Hollywood yapımı “300 Spartalı” adlı bir film vardı.
Ülkelerini savunan 300 Spartalı (Yunan), kendilerini yok etmeye gelmiş ve fillerle takviye edilmiş Pers (İran) imparatoruna karşı ki zamanın süper gücüdür, amansız bir savaşa girişirler ve sonunda hepsi ölürler. Ancak Pers İmparatorunun da gözü korkar ve dağılarak dönüp giderler.
Acaba zamanın birinde yine bir senarist İsrail devine saldıran 300 Hamas’lı militanın hikayesini filmleştirebilir mi? Adeta İsrail’i kağıttan kaplan durumuna düşüren, tüm istihbarat ve ordu gücünü alay konusu yapan böyle çılgın bir harekatın hikayesini gelecek nesillere aktarabilir mi?
Yapılan harekatın askeri anlamda başarı şansı görülmüyor.
Büyük ihtimalle bu harekata girişenler de böyle bir askeri zafer beklemiyorlar olsa gerekir.
Ayrıca İsrail gibi bir terör devletinin bunun karşılığını savunmasız ve bir açık hava hapishanesi konumunda bulunan Gazze’li sivillerden çıkartacağını bilmek için kahin olmaya gerek yok.
Bilemiyorum, belki de “kaybedecek zincirlerimizden başka bir şeyimiz yok” diye düşünmüşlerdir.
Yıllardır abluka altında her türlü aşağılanmaya, açlığa, ilaçsızlığa ve topraklarının gaspına alışmış olan Filistinlilere “daha ne kaybedebilirsiniz?” diye seslenmek istemişlerdir.
Belki de, 50 yıldır çözümsüzlüğe mahkum edilen, canları, çocukları, malları tarumar edilen Filistinlilerin dramını tüm dünyaya bir de böyle anlatmak istemişlerdir.
Kim bilir, baskından önceki son bir haftada 50 Filistinliyi sebepsiz öldüren, 30 mülkü istimlak eden, son bir yılda 500 Filistinliyi hayattan koparan bu vahşi devlete bir de böyle bir yanıt vererek aynı acıyı tattırmak istemişlerdir.

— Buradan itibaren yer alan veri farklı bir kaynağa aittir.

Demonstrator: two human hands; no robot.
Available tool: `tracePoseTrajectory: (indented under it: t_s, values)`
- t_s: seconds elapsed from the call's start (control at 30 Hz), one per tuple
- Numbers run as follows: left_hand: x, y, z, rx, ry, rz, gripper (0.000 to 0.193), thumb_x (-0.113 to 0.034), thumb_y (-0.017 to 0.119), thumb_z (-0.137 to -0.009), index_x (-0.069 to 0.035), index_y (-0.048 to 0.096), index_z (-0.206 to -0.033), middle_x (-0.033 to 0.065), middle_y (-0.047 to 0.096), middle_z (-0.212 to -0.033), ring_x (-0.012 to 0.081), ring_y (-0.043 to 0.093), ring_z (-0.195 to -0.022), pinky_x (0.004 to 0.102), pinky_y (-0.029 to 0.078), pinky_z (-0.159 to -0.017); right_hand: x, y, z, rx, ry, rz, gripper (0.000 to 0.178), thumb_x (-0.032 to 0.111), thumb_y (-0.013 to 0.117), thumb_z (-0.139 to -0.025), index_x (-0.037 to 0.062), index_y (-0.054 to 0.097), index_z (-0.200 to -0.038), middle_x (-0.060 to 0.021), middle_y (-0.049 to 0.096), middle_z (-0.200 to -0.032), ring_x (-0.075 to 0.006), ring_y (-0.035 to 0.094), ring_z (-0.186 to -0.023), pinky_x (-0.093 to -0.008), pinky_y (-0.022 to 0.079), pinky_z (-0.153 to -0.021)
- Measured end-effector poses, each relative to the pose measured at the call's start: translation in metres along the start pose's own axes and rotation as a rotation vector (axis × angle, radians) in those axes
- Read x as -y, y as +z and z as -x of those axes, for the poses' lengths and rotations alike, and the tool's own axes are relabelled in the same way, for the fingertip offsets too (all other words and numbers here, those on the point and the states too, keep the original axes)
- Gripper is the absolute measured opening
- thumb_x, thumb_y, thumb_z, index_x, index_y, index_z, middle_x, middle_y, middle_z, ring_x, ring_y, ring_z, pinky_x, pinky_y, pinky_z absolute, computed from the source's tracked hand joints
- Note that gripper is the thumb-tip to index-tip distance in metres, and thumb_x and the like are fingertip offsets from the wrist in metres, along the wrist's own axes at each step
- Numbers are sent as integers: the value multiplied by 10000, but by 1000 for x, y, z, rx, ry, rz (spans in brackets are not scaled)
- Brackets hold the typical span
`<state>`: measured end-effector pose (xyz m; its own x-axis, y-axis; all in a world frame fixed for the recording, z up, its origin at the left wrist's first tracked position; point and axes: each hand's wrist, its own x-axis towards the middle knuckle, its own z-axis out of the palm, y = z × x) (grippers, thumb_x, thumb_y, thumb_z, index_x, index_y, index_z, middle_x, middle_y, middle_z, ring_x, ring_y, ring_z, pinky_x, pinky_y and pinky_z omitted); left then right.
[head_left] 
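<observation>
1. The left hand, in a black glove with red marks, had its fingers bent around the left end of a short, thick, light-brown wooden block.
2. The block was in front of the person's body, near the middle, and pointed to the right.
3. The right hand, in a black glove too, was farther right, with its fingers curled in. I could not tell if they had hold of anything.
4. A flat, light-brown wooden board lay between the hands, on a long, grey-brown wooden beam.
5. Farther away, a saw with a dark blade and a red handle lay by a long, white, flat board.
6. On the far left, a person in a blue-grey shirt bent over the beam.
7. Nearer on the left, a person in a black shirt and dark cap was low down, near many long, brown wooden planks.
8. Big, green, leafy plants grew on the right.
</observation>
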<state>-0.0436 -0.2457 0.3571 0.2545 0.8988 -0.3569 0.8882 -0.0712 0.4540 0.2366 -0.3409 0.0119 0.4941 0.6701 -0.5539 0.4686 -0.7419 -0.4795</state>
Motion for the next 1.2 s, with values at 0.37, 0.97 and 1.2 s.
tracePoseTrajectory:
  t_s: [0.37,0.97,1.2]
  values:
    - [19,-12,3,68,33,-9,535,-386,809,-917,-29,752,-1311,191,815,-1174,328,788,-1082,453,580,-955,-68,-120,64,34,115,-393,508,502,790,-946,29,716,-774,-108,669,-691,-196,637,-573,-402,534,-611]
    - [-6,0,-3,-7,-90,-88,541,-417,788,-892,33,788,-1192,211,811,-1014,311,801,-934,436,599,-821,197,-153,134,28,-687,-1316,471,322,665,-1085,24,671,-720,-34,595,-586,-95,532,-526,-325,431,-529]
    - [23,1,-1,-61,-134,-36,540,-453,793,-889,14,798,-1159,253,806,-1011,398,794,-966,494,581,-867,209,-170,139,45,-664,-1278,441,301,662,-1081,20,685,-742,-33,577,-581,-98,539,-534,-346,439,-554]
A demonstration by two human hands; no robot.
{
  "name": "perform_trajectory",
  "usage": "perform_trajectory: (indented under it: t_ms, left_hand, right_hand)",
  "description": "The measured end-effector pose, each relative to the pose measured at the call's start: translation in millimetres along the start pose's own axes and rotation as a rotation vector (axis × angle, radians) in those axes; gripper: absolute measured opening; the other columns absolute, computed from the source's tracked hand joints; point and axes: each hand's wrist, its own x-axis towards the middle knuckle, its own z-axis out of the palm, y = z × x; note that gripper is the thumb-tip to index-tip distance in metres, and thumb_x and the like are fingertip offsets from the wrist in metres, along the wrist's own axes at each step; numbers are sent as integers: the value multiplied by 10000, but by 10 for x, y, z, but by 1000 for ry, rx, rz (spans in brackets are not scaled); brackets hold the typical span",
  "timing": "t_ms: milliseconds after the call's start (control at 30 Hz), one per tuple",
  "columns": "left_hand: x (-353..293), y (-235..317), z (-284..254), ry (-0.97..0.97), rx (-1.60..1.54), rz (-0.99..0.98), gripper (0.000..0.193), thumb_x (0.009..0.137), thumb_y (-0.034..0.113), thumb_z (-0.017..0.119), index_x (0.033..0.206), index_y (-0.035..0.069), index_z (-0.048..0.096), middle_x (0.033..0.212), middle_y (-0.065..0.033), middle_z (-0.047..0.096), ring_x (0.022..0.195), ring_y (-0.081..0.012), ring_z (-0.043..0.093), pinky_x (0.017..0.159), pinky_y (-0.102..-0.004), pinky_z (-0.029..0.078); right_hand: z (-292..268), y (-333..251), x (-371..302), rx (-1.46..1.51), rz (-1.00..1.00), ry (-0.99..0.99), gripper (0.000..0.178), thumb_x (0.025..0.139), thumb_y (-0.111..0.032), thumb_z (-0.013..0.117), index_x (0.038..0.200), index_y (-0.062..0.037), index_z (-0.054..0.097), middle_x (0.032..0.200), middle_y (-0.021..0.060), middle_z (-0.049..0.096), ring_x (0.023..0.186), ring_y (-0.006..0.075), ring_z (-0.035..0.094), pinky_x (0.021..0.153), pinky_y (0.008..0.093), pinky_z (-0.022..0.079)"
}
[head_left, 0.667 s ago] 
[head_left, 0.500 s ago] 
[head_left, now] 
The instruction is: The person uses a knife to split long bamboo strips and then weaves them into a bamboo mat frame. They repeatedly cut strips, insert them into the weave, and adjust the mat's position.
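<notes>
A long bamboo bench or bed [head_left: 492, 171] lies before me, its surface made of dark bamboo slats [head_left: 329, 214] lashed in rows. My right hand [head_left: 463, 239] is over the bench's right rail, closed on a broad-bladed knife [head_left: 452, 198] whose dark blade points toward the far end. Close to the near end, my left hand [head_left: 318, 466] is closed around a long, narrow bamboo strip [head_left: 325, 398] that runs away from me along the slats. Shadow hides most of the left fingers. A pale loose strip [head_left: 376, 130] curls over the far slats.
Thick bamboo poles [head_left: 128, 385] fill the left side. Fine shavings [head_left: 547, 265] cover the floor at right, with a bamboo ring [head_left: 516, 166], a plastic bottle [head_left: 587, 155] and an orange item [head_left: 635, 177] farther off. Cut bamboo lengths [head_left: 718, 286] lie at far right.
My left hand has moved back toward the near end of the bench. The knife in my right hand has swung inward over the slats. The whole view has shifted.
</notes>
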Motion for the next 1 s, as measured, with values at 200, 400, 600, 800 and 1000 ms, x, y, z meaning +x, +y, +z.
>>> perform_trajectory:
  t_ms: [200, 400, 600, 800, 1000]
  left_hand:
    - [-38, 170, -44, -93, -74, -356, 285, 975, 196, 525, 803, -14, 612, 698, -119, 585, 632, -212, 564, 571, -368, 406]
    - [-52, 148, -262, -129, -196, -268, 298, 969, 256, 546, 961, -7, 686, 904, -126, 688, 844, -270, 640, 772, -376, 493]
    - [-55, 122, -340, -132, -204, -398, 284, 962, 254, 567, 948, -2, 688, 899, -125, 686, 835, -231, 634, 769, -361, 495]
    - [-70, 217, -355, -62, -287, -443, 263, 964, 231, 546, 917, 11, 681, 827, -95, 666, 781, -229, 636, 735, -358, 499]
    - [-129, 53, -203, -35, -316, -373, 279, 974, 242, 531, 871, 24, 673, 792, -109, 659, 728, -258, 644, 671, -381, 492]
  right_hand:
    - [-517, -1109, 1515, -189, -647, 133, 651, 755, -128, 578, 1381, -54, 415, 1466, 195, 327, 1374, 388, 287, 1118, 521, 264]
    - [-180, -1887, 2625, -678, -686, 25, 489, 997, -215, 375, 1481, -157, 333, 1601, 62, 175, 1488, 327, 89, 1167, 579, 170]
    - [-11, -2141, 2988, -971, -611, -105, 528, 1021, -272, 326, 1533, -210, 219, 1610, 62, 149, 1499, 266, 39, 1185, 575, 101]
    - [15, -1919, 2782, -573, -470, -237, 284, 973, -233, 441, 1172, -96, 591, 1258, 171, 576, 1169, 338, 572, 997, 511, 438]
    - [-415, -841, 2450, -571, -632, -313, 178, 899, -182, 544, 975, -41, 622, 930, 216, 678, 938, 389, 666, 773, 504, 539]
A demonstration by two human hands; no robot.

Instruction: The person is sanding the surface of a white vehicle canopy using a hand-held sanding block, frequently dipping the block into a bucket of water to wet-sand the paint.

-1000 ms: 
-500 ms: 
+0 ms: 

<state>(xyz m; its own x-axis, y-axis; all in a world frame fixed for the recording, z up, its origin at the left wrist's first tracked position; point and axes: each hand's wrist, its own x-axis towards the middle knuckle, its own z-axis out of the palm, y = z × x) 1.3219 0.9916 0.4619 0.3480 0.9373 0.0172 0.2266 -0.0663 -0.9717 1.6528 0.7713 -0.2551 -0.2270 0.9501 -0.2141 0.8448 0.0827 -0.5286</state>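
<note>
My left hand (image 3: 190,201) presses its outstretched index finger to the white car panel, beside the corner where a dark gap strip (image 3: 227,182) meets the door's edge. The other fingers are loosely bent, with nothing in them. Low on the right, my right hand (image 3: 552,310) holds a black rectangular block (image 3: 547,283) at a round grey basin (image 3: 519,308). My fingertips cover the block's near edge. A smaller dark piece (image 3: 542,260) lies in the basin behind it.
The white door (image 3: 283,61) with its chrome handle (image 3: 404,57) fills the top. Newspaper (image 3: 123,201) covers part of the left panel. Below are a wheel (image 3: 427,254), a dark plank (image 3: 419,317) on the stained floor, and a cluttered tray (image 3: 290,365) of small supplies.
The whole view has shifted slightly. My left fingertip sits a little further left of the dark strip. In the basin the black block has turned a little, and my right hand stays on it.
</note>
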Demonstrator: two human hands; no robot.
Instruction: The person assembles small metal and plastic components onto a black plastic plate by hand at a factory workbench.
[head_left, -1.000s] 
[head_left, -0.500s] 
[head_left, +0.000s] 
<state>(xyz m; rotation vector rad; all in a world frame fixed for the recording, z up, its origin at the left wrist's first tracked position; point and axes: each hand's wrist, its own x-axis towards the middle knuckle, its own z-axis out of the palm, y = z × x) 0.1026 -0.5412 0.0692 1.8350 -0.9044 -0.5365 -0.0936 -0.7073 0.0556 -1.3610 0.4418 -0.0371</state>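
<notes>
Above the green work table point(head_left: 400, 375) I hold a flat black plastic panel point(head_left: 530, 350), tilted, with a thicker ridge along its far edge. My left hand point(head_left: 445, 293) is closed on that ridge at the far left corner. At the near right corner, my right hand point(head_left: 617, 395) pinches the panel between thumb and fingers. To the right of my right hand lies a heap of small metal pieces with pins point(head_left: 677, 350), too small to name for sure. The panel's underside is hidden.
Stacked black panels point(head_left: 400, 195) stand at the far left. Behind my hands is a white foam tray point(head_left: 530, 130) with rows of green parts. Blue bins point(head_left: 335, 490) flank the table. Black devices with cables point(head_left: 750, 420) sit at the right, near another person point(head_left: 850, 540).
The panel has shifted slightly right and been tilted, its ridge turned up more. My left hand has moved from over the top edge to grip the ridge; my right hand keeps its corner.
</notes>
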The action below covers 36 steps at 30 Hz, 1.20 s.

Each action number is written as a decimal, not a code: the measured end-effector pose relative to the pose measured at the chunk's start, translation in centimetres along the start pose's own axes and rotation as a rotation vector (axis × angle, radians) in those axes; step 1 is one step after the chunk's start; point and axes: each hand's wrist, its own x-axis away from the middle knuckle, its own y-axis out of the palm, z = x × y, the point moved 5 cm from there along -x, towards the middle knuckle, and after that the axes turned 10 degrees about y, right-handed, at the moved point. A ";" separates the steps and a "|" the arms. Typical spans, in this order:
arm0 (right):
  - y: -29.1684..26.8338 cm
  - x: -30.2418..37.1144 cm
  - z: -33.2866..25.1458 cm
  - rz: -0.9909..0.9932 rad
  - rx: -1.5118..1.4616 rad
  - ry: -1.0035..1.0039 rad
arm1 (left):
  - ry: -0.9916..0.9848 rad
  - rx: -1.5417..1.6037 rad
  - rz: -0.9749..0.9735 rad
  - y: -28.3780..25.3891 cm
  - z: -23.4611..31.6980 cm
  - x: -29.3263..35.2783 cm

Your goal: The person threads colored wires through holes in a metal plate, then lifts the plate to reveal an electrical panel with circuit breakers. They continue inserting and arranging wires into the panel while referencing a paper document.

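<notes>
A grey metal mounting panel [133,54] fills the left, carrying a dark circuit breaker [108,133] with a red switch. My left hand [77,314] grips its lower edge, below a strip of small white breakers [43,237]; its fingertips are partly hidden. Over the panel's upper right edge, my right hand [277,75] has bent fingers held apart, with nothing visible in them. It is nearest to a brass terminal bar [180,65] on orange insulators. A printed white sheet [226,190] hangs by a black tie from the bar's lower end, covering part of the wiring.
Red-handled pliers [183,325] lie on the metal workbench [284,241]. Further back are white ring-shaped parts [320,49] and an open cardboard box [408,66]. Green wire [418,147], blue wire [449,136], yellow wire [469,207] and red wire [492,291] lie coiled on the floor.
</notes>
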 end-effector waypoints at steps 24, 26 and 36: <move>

Birdenbire Hamas’ın öldürdüğü İsrailliler gündeme getirilirken, yıllardır sebepsiz öldürülen kadın, çocuk, yaşlı Filistinlilerin neden gündemi hiç meşgul etmediğini dünyanın yüzüne çarparak iki yüzlülüğü deşifre etmek istemişlerdir.
Dünyada tartışmalar büyüyor.
Devletler ayrı telden, halklar ayrı telden çalıyor.
İsraili koşulsuz destekleyen ülke rejimlerinin aksine halklar mazlum Filistin halkının yanında duruyor.
Kimi her olayda aklındaki tüm komplo teorilerini çalıştırıp, “Şimdi zamanı mıydı?” sorusunu soruyor. Kimi ABD’nin 11 Eylül’ü adını veriyor, kimi Netanyahu’nun düşmek üzere olan iktidarına can suyu olmak üzere buna göz yumduğunu söylüyor.
Her ne oluyorsa oluyor ancak Ortadoğuda fay hatları kırılıyor. Artık hiçbir şey eskisi gibi olmayacak. Ortadoğu’da kartlar yeniden karılıyor.
ABD en büyük uçak gemisini ve onlarca son model uçağı boşuna Akdeniz’e taşımıyor. Kimse 350 m2’lik Gazze şeridi için bu kadar gücü Amerikanın oraya yığdığını söylemesin.
Bu olay tüm taşları yerinden oynatıyor. Dünya yeniden bir doğuma gebe. Aç gözlü Emperyal güçler kana ve ölüme doymuyor.
300 kişilik bir Filistinliye karşılık 2,5 milyon insan soykırıma tüm dünyanın gözü önünde uğratılıyor ve tüm emperyal devletler bu duruma seyirci kalmıyor, katilleri alkışlıyor.
Her dökülen kan yeni dökülecek kanların habercisi olarak tarihe yazılıyor.